● GIVEN INFORMATION
────

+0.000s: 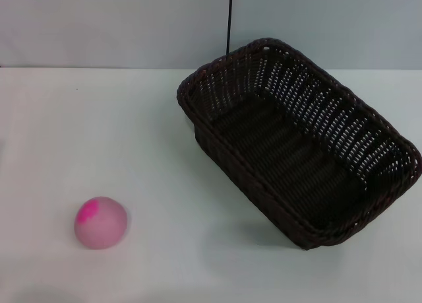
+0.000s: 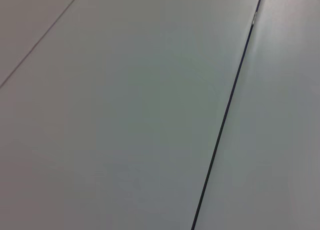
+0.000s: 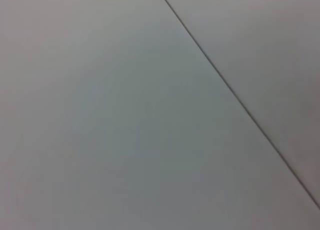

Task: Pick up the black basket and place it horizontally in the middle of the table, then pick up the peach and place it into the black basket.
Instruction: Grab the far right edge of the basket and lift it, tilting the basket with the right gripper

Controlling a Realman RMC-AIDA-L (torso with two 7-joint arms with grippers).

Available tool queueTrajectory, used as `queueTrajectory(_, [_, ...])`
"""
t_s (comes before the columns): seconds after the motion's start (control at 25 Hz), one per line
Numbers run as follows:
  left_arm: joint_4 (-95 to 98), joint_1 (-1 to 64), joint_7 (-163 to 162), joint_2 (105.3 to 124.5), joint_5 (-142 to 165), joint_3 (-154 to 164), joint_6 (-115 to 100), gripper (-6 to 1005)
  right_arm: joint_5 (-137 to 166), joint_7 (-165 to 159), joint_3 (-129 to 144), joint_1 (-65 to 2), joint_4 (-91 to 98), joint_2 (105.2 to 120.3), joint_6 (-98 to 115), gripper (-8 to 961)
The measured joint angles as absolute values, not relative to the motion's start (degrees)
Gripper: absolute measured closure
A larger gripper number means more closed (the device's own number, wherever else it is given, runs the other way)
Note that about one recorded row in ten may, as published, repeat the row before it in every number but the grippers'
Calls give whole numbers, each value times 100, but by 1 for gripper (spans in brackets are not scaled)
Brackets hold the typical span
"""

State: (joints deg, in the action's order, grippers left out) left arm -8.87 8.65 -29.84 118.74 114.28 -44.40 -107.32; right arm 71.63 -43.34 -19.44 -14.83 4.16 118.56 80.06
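The black basket (image 1: 300, 144) is a large dark woven wicker basket. It sits on the right half of the white table (image 1: 165, 151), turned at a diagonal, and it is empty. The peach (image 1: 100, 222) is a small pale-pink ball with a magenta patch. It lies on the table at the front left, well apart from the basket. Neither gripper shows in the head view. Both wrist views show only plain grey panels with a thin dark seam.
A pale wall runs behind the table, with a thin dark vertical line (image 1: 229, 19) above the basket's far corner. Bare tabletop lies between the peach and the basket.
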Motion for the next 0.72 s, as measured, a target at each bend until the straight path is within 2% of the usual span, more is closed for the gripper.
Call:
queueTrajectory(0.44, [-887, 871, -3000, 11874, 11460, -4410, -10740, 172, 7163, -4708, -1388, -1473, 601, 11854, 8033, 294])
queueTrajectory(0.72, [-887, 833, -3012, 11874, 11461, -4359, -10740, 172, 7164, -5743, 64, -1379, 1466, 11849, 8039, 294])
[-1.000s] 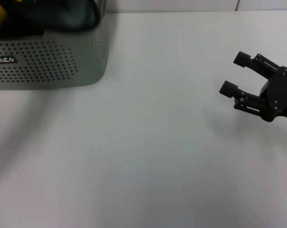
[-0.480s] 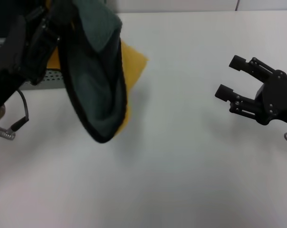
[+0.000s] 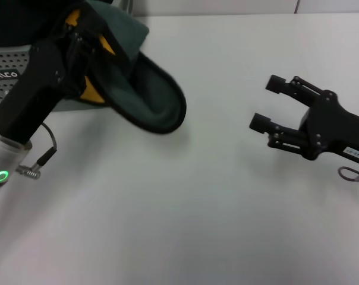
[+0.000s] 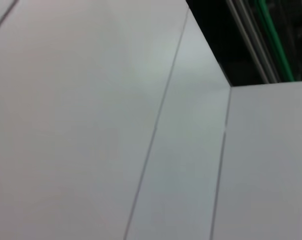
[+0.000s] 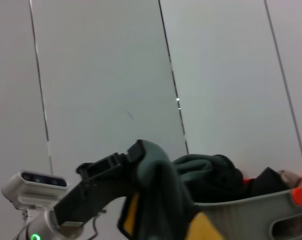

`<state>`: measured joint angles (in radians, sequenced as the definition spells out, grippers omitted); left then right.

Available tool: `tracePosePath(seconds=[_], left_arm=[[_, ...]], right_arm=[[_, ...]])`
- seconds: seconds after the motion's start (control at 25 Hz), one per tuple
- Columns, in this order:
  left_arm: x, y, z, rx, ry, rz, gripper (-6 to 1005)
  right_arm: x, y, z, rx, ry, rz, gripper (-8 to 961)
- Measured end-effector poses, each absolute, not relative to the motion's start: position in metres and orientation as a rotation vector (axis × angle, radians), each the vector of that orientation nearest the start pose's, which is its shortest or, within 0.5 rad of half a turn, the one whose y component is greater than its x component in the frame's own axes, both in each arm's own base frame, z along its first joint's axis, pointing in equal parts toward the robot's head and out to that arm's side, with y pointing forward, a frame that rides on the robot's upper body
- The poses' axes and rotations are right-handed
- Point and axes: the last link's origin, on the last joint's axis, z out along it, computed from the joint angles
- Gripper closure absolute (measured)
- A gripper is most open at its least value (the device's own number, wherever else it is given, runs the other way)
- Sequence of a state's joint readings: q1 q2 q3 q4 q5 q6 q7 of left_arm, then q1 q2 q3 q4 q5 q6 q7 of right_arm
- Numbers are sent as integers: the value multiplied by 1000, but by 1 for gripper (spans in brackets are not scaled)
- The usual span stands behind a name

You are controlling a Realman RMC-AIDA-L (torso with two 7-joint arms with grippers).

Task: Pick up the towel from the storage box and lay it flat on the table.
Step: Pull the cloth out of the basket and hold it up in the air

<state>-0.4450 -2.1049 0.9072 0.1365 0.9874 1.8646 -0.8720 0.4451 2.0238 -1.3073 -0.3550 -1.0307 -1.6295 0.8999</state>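
Note:
The towel (image 3: pixel 145 98) hangs bunched from my left gripper (image 3: pixel 87 44), dark green-grey face outward with yellow-orange patches, over the white table (image 3: pixel 185 208) just right of the storage box (image 3: pixel 13 71). The left gripper is shut on the towel; its fingertips are wrapped in cloth. In the right wrist view the towel (image 5: pixel 158 192) hangs from the left arm (image 5: pixel 86 192) in front of the storage box (image 5: pixel 251 212), which holds more dark cloth. My right gripper (image 3: pixel 268 104) is open and empty, hovering over the table's right side, fingers pointing left toward the towel.
The storage box stands at the table's far left corner, with a black label (image 3: pixel 4 75) on its perforated side. A cable (image 3: pixel 40 160) dangles from the left arm. The left wrist view shows only pale wall panels (image 4: pixel 141 125).
The towel was lifted out of the box by the left gripper and swung right over the table, then bunched lower. The right gripper moved left toward it.

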Motion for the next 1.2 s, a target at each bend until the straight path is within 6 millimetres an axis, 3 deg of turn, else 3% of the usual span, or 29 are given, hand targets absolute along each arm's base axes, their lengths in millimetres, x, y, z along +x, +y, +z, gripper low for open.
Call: tracePosePath(seconds=[0.56, 0.92, 1.2], left_arm=[[-229, 290, -8, -1935, -426, -1673, 967], [-221, 295, -12, -1933, -434, -1689, 966], [-221, 297, -11, -1920, -433, -1692, 965]], right_arm=[[202, 314, -35, -2482, 350, 1426, 97], [185, 323, -56, -2510, 489, 1391, 96], [178, 319, -70, -2541, 525, 1363, 97]])
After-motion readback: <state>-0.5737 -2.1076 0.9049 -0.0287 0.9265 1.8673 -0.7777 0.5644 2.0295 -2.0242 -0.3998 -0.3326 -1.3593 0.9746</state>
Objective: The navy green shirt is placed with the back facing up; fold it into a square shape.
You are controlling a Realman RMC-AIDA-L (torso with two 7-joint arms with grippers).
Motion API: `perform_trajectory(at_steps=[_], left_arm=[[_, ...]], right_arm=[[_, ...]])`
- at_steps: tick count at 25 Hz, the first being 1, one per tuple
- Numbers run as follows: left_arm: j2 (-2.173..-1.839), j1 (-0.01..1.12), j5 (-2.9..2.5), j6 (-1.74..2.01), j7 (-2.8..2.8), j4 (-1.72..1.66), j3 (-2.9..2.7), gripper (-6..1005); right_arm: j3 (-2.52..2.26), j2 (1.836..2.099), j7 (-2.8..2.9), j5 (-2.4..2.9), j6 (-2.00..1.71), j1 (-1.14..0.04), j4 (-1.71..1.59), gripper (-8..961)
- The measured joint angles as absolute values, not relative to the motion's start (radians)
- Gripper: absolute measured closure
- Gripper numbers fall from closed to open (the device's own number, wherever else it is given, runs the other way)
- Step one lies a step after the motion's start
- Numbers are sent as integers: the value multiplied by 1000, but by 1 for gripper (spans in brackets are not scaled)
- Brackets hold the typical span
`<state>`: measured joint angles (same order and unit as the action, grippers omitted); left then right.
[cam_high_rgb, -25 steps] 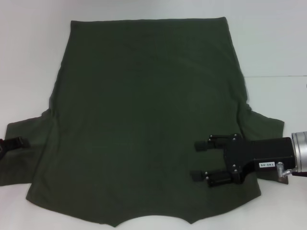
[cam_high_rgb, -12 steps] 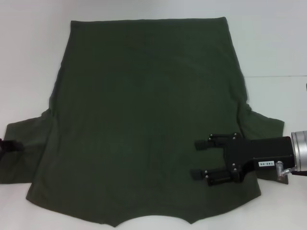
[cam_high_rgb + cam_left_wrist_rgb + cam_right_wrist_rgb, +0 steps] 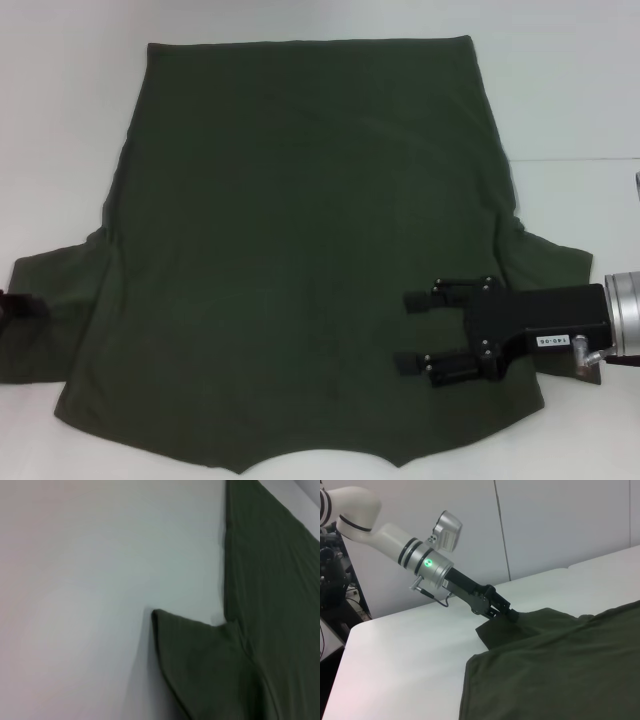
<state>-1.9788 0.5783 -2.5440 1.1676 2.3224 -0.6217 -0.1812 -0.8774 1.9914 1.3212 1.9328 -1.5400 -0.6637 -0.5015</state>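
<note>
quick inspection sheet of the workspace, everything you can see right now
surface: white table, shirt covers most of it
job's things: navy green shirt spread flat, both sleeves out, no fold yet
clutter: nothing seen
grippers: left gripper shut on the left sleeve edge; right gripper open, over the shirt near the right sleeve
cables: a thin cable loops by the left arm's wrist
surroundings: pale wall panels behind the table, dark equipment beside it

I see the navy green shirt [image 3: 300,250] as soft matte cloth on a smooth white table [image 3: 60,120]; my right gripper [image 3: 415,332] looks matte black plastic.
</note>
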Motion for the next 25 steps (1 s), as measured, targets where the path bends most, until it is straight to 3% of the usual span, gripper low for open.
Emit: perform_trajectory(at_steps=[8, 11, 21, 25], left_arm=[[-1978, 585, -2567, 1166, 2343, -623, -189, 669], [-1978, 586, -2567, 1166, 2343, -624, -187, 883], [-1972, 591, -2568, 1167, 2345, -632, -189, 982], [-1953, 599, -2575, 1190, 2363, -668, -187, 993]], right_arm=[[-877, 1995, 1325, 1942, -1540, -667, -502, 56], [-877, 1995, 1326, 1943, -1540, -667, -502, 56], [-875, 1997, 1328, 1944, -1538, -663, -502, 56], [-874, 1997, 1328, 1944, -1538, -660, -502, 56]])
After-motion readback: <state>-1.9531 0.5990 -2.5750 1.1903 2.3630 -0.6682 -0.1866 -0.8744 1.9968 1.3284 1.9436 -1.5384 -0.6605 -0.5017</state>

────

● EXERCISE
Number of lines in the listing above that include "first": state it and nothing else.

● SOLUTION TO THIS TASK
2